L’expression : Ali Benflis compte saisir la justice

L’expression : Ali Benflis compte saisir la justice

Il y a des formations politiques telles que l’UDS de Karim Tabbou et le parti de l’ex-candidat à l’élection présidentielle, Ali Benflis qui subissent des tracasseries administratives interminables au département de l’intérieur.

D’autres associations, syndicats autonomes à l’image de ceux des postiers et de Sonelgaz, subissent le diktat de l’administration. Plus particulièrement le département de Tayeb Belaïz oppose des rejets systématiques aux demandes d’agréments des nouveaux partis. S’agit-il d’un verrouillage ou d’une entrave sélective?
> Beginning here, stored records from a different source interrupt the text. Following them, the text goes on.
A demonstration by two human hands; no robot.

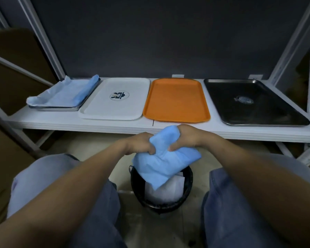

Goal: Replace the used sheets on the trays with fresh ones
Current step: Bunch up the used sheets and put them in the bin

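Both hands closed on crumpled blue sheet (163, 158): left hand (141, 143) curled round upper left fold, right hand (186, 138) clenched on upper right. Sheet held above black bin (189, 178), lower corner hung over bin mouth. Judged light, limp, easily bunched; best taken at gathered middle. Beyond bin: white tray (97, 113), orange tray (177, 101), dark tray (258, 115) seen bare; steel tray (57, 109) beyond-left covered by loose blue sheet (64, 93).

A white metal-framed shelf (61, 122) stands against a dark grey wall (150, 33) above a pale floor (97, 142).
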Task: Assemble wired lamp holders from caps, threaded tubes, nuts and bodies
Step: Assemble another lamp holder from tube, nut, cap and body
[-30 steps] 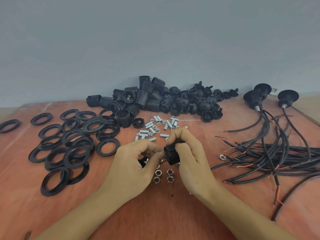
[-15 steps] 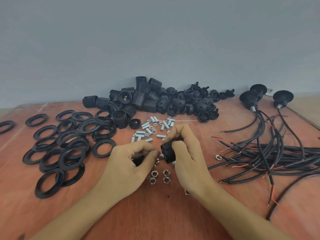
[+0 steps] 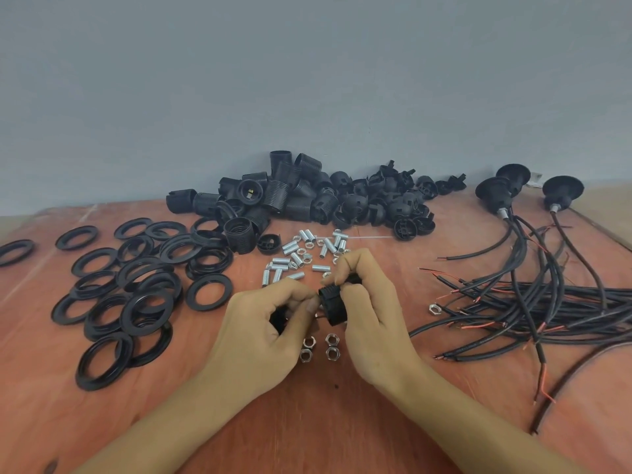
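Head view: at the centre of the frame a black cap is gripped by the right hand, fingers curled round it, above the reddish table. The left hand is closed as well, thumb and forefinger pinched together right against the cap's end; a small black part is seen inside its palm. Four nuts lie just below the hands, threaded tubes just above. Black rings are spread at left, holder bodies are heaped at upper centre, and wired holders with loose cables are laid at right.
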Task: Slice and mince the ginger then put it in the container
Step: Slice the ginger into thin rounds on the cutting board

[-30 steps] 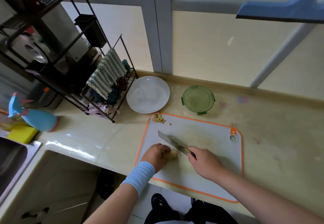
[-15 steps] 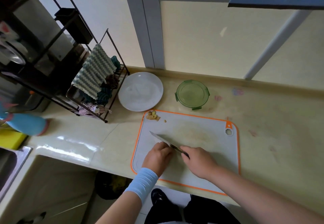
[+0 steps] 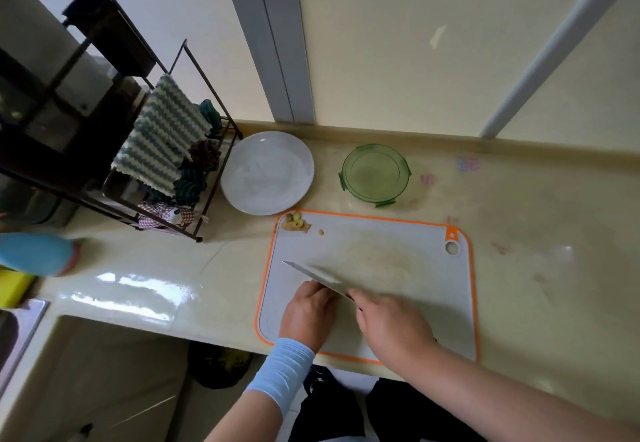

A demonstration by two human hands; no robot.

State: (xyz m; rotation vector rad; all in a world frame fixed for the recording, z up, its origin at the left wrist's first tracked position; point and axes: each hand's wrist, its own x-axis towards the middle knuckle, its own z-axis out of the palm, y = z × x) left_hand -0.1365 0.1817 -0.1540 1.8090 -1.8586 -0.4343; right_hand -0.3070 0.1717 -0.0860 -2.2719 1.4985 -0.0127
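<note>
A white cutting board (image 3: 408,268) with an orange rim lies on the counter. My left hand (image 3: 308,313) is curled over the ginger piece, which is hidden under its fingers. My right hand (image 3: 391,327) grips the handle of a knife (image 3: 311,275), whose blade lies right beside the left fingers and points to the upper left. A small heap of ginger scraps (image 3: 295,223) sits at the board's far left corner. The green round container (image 3: 375,175) stands behind the board.
A white plate (image 3: 267,172) lies left of the container. A black wire rack (image 3: 162,164) with hanging cloths stands at the left. A blue spray bottle (image 3: 34,253) and a yellow sponge (image 3: 10,286) sit by the sink at the far left. The counter's front edge runs just under the board.
The knife blade has come down closer to my left hand, now against its fingers. The ginger piece seen beside the left hand a second ago is now covered. The camera view shifted slightly.
</note>
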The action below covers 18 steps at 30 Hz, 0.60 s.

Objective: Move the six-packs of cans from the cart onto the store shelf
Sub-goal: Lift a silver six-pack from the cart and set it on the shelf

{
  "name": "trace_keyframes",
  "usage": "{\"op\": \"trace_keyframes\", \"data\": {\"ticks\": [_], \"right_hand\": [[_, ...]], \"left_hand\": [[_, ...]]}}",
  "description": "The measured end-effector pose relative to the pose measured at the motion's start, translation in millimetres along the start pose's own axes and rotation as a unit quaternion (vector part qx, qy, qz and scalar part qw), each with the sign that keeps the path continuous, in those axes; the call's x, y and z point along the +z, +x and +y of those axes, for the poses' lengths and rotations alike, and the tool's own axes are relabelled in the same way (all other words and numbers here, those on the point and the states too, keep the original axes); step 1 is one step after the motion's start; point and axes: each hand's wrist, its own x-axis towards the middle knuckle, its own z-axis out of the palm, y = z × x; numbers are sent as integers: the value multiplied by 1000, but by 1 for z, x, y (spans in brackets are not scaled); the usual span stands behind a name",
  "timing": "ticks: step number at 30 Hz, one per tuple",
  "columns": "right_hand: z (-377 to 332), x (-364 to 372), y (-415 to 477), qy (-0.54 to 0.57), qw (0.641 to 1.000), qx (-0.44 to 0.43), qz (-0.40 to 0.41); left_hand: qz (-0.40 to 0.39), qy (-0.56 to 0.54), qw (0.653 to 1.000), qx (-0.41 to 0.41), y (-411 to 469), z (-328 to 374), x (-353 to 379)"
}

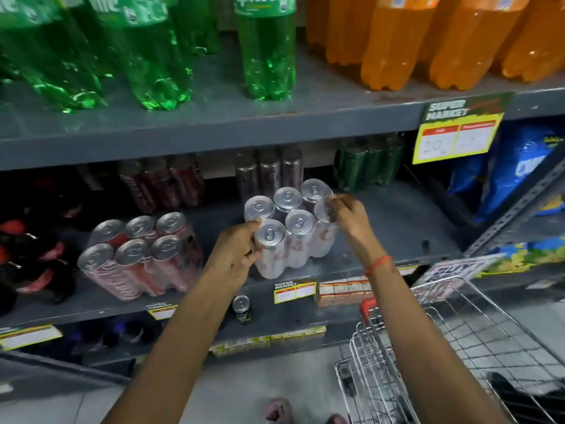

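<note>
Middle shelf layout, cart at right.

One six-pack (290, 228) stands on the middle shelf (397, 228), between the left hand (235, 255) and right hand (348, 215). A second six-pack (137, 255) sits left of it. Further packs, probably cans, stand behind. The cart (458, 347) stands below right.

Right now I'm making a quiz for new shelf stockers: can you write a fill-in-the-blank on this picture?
1. Both hands are on the silver six-pack, which stands on the ____ shelf.
2. The red six-pack lies to the ____ of the silver one.
3. The bottles above the red pack are ____.
4. The right hand wears a ____ thread at the wrist.

Missing words: middle; left; green; red
</note>
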Motion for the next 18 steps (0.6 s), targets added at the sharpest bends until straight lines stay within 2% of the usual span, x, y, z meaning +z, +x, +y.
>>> {"op": "trace_keyframes", "data": {"ticks": [4, 9, 11, 12, 13, 14, 15, 16, 17, 18], "right_hand": [[2, 27, 8, -6, 999, 24, -28], [7, 36, 15, -39, 997, -17, -59], [13, 34, 15, -35, 996, -23, -73], [17, 33, 14, -34, 996, -24, -74], [23, 32, 12, -38, 997, -24, -62], [28, 30, 8, -43, 998, -31, -30], [33, 27, 2, -42, 998, -48, 15], [38, 23, -4, -30, 995, -77, 62], [43, 17, -12, -19, 988, -110, 106], [51, 10, -19, -15, 980, -137, 147]], "left_hand": [[29, 8, 1000, -7, 19, 1, -18], [33, 10, 999, 16, 34, -3, -27], [43, 81, 994, 56, 38, -16, -22], [61, 154, 982, 94, 40, -28, -17], [92, 249, 953, 145, 41, -43, -11], [139, 351, 901, 214, 38, -57, -3], [175, 440, 829, 299, 34, -70, 6], [178, 508, 758, 369, 31, -82, 16], [159, 547, 708, 417, 28, -93, 27], [130, 562, 685, 445, 29, -105, 38]]}}
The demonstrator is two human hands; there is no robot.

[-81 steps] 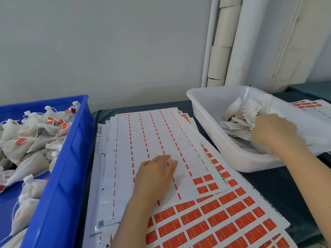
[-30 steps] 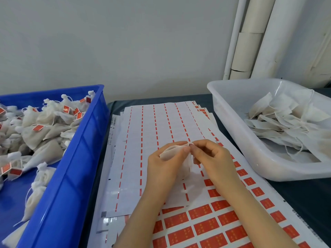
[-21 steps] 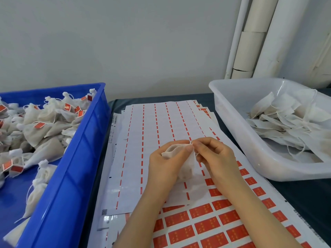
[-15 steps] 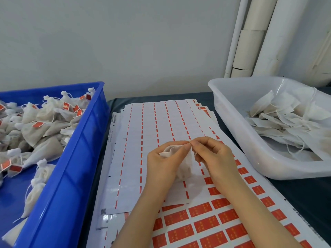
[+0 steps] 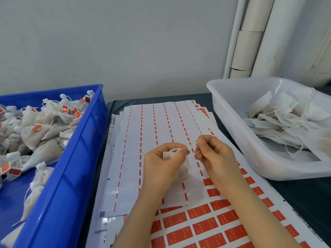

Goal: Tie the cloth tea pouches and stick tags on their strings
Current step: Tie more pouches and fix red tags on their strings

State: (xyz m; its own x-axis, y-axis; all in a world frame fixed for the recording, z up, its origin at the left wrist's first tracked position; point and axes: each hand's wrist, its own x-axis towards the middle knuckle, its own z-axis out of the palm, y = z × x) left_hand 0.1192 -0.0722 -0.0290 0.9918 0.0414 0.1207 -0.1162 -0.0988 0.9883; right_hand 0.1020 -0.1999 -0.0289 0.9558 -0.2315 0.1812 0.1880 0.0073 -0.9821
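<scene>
Your left hand (image 5: pixel 161 163) grips one cloth pouch (image 5: pixel 183 168) at its gathered mouth. Thumb and forefinger curl round the neck, and the body of the pouch hangs below those fingers, partly hidden behind the palm. Your right hand (image 5: pixel 215 154) sits just beside it, with a small gap between the two. Its thumb and forefinger pinch the thin white string (image 5: pixel 197 143); short ends show above and below the pinch, and the other fingers are curled in. Whether the string runs taut across to the pouch mouth cannot be made out. Both hands are over the peeled sticker sheet (image 5: pixel 152 126), white with dashed red lines, which lies directly beneath your fingers. Nearer you than the fingers, under your forearms: a sheet of red tags (image 5: pixel 206 226) in close rows. Left of your left fingers, well apart: blue crate (image 5: pixel 71 167) holding a heap of tied pouches (image 5: pixel 35 133), many with red tags on their strings. Right of your right fingers and a little beyond them: white tub (image 5: pixel 250 140), with flat untied pouches (image 5: pixel 277 119) and loose strings piled toward its far right side. Dark table cover (image 5: pixel 304 194) shows beside the tub. Beyond the fingertips, a pale wall, with white pipes (image 5: pixel 250 42) in the right corner.
</scene>
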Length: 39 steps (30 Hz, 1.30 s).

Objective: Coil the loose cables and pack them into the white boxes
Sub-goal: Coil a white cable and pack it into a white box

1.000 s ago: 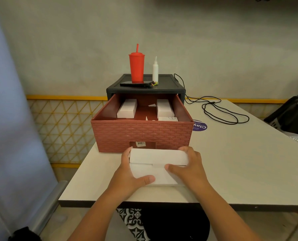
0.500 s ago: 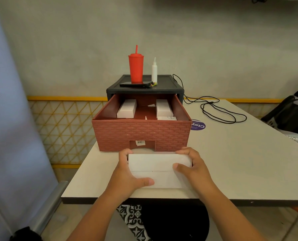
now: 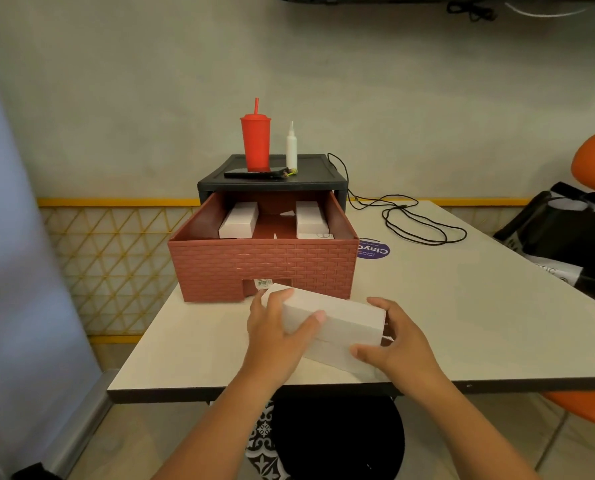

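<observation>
**Operator:** Looking down through the head camera, I have both hands on one white box [image 3: 341, 317]. It is at the near edge of the table [image 3: 462, 323], at 6 o'clock from the brick-patterned drawer [image 3: 261, 268].

**Supervisor:** How are the hands set?

**Operator:** My left hand [image 3: 275, 337] grips the box's left end, with the thumb across the top face and the fingers curled over the far corner. My right hand [image 3: 400, 344] clamps the right end, with the thumb on the near wall and the fingers wrapped round the end.

**Supervisor:** Is the box square to you?

**Operator:** No, it is skewed. Its long axis runs from 10 o'clock to 4 o'clock, and a seam line runs along the near wall. I cannot tell whether its underside touches the table.

**Supervisor:** And around it?

**Operator:** The drawer stands pulled out of a black cabinet [image 3: 272, 183] at 12 o'clock. Inside it, a left-hand box [image 3: 239, 220] and a right-hand box [image 3: 310, 216] lie lengthwise, well apart. A black cable [image 3: 424, 223] sprawls uncoiled on the table at 1 o'clock, with one end running up behind the cabinet. A red cup [image 3: 255, 140] and a white bottle [image 3: 291, 147] stand just beside each other on the cabinet top. A purple sticker [image 3: 374, 250] lies by the drawer's right corner.
</observation>
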Tool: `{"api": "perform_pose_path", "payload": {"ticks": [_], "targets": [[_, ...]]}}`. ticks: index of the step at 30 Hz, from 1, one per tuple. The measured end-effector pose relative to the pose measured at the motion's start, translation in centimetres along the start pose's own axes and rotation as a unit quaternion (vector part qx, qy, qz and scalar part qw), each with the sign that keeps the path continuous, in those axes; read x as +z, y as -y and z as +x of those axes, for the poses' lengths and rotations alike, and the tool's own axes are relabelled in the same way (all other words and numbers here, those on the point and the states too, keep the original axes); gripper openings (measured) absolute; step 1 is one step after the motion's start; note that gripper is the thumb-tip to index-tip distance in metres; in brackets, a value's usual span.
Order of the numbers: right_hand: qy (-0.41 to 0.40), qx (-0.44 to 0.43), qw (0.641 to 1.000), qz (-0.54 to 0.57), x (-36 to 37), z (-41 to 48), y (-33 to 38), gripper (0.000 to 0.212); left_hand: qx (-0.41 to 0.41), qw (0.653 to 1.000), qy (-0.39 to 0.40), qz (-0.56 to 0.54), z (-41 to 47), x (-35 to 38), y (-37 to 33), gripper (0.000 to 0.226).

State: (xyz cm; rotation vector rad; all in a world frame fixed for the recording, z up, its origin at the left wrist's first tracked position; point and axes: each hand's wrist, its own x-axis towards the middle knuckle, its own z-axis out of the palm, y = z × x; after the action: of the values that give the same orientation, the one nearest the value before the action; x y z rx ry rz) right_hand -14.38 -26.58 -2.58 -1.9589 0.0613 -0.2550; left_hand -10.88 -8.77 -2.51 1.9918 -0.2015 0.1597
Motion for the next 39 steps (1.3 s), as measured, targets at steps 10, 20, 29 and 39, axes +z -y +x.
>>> {"api": "perform_pose_path", "payload": {"ticks": [10, 20, 29, 39], "targets": [[0.213, -0.078, 0.960, 0.165, 0.9, -3.7, 0.0, 0.073, -0.148, 0.973, 0.072, -0.159, -0.2, 2.4, -2.8, 0.075], [0.142, -0.058, 0.982, 0.107, 2.3, -0.7, -1.2, 0.068, -0.057, 0.977, 0.201, -0.050, 0.0, -0.7, -3.6, 0.045], [0.157, -0.115, 0.969, -0.155, -0.2, 3.5, 1.2, 0.087, -0.028, 0.939, 0.330, 0.097, 0.3, -3.7, -4.0, 0.085], [0.231, -0.133, 0.888, -0.375, 1.2, 4.7, 4.6, 0.072, 0.043, 0.973, 0.138, 0.181, 0.0, -6.1, -1.5, 0.057]]}}
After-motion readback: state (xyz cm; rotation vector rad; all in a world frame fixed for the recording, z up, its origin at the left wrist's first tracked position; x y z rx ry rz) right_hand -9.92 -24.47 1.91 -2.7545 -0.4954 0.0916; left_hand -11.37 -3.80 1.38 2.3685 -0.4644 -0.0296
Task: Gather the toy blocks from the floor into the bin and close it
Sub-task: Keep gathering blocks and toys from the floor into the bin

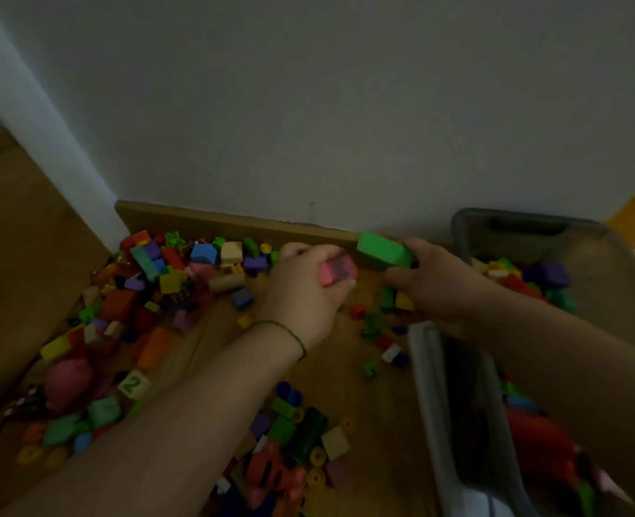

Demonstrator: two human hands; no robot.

La boîte de Pandore de création de partis ouverte en 2011 n’est pourtant pas close. Ali Benflis qui a annoncé le dépôt du dossier de demande d’agrément de son parti, le mois de juin, ne semble pas sur la voie d’obtenir de sitôt son récépissé de dépôt. Le parti a attendu 5 mois, soit de juin à novembre dernier, pour pouvoir enfin déposer le dossier de demande de tenir un congrès constitutif. Contacté avant-hier, le chargé de cette tâche organique, Azzouz Nasri indique qu’ «après avoir déposé le dossier le 11 novembre dernier au ministère de l’Intérieur et rectifié la procédure comme il nous a été exigé, à savoir remplacer l’engagement collectif par des engagements individuels des membres fondateurs, aucune réponse ne nous est parvenue depuis, de la part du ministère de l’Intérieur». Deux correspondances pour l’obtention d’un rendez-vous ont été envoyées le 8 novembre dernier.

La première a été adressée au sous-directeur chargé des associations à caractère politique et la deuxième au directeur général des libertés publiques du département de l’intérieur. Cependant, «aucune réponse officielle n’a été communiquée», selon M.Nasri. Sauf qu’officieusement, étant donné le nombre important de demandes d’agrément, un programme des rendez-vous en cours de validation sera établi prochainement par le ministère de l’ Intérieur. Toutefois, M.Nasri soulignera qu’une fois toutes les voies de recours épuisées, notamment après la saisine du ministre de l’Intérieur, le parti de Benflis «sera contraint de saisir la justice». Ce parti compte 270 membres fondateurs, parmi eux d’anciens ministres. De son côté, l’ancien premier secrétaire national du FFS, Karim Tabbou, n’a toujours pas obtenu l’autorisation lui permettant de tenir le congrès constitutif de son parti (UDS). La dernière organisation à subir le blocage est l’Association algérienne des droits de l’homme (Aadh).

Les responsables de cette nouvelle organisation n’ont pas pu obtenir l’agrément de leur association. Ils ont déposé le dossier en juin dernier au niveau du ministère de l’Intérieur, mais la réponse n’arrive toujours pas.

D’autre part, le ministère de l’Intérieur a accordé l’agrément à plus d’une cinquantaine de partis après la promulgation en fin novembre dernier de la nouvelle loi organique sur les partis de 2011. Après un gel total, la période allant de 2011 à 2013 a connu un tsunami d’agréments dans le cadre de la création de nouveaux partis politiques.